▶ _TASK TO CARRY OUT_
Could you return the data below exactly as it appears?

---------- INFORMATION SHOWN

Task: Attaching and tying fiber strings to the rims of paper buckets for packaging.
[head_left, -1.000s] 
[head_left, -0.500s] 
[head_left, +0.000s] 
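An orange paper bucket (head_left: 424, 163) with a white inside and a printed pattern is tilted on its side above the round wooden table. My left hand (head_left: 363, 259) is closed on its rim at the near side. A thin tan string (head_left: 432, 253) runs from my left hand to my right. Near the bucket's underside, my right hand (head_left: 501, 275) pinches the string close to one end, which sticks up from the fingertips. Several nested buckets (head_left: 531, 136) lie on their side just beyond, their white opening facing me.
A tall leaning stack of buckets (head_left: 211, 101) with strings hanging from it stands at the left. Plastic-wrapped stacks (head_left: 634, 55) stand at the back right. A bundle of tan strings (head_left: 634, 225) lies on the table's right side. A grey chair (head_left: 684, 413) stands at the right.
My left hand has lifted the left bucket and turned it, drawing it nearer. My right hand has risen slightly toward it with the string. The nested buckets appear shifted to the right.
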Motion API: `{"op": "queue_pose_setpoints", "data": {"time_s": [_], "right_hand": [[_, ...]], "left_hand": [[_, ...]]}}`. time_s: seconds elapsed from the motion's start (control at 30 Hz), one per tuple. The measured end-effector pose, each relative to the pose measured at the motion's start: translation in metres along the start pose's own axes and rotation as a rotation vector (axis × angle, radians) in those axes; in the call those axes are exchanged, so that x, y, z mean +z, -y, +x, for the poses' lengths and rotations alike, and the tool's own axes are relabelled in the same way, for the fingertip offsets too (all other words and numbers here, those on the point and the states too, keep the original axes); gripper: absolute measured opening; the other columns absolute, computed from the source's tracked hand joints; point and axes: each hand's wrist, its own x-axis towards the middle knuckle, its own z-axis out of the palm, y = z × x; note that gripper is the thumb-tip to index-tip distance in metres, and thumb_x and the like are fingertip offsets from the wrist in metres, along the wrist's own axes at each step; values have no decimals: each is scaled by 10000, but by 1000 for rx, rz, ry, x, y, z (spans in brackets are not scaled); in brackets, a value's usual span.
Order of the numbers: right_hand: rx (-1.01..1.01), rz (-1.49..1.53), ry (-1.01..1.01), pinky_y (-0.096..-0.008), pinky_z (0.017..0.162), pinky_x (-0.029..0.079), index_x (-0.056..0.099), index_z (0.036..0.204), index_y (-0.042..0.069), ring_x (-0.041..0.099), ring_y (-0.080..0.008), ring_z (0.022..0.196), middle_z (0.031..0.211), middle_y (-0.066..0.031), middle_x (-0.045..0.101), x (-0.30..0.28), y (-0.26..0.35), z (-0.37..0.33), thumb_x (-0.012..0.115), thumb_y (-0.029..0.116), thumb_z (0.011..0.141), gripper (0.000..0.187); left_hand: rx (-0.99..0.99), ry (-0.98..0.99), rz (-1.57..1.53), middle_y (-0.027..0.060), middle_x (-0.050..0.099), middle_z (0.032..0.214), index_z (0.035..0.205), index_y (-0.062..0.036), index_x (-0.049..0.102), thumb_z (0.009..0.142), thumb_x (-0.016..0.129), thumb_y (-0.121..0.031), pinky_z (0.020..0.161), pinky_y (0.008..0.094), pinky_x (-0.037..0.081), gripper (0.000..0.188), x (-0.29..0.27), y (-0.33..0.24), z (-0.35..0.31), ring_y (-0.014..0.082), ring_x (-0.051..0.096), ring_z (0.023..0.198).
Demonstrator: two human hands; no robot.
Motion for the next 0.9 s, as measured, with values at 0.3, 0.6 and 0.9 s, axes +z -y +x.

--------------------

▶ _WRITTEN SOLUTION_
Task: Attaching and tying fiber strings to the rims of paper buckets for packaging.
[head_left, -1.000s] 
[head_left, -0.500s] 
[head_left, +0.000s] 
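An orange paper bucket (head_left: 424, 163) with a white inside and a printed pattern is tilted on its side above the round wooden table. My left hand (head_left: 363, 259) is closed on its rim at the near side. A thin tan string (head_left: 432, 253) runs from my left hand to my right. Near the bucket's underside, my right hand (head_left: 501, 275) pinches the string close to one end, which sticks up from the fingertips. Several nested buckets (head_left: 531, 136) lie on their side just beyond, their white opening facing me.
A tall leaning stack of buckets (head_left: 211, 101) with strings hanging from it stands at the left. Plastic-wrapped stacks (head_left: 634, 55) stand at the back right. A bundle of tan strings (head_left: 634, 225) lies on the table's right side. A grey chair (head_left: 684, 413) stands at the right.
My left hand has lifted the left bucket and turned it, drawing it nearer. My right hand has risen slightly toward it with the string. The nested buckets appear shifted to the right.
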Motion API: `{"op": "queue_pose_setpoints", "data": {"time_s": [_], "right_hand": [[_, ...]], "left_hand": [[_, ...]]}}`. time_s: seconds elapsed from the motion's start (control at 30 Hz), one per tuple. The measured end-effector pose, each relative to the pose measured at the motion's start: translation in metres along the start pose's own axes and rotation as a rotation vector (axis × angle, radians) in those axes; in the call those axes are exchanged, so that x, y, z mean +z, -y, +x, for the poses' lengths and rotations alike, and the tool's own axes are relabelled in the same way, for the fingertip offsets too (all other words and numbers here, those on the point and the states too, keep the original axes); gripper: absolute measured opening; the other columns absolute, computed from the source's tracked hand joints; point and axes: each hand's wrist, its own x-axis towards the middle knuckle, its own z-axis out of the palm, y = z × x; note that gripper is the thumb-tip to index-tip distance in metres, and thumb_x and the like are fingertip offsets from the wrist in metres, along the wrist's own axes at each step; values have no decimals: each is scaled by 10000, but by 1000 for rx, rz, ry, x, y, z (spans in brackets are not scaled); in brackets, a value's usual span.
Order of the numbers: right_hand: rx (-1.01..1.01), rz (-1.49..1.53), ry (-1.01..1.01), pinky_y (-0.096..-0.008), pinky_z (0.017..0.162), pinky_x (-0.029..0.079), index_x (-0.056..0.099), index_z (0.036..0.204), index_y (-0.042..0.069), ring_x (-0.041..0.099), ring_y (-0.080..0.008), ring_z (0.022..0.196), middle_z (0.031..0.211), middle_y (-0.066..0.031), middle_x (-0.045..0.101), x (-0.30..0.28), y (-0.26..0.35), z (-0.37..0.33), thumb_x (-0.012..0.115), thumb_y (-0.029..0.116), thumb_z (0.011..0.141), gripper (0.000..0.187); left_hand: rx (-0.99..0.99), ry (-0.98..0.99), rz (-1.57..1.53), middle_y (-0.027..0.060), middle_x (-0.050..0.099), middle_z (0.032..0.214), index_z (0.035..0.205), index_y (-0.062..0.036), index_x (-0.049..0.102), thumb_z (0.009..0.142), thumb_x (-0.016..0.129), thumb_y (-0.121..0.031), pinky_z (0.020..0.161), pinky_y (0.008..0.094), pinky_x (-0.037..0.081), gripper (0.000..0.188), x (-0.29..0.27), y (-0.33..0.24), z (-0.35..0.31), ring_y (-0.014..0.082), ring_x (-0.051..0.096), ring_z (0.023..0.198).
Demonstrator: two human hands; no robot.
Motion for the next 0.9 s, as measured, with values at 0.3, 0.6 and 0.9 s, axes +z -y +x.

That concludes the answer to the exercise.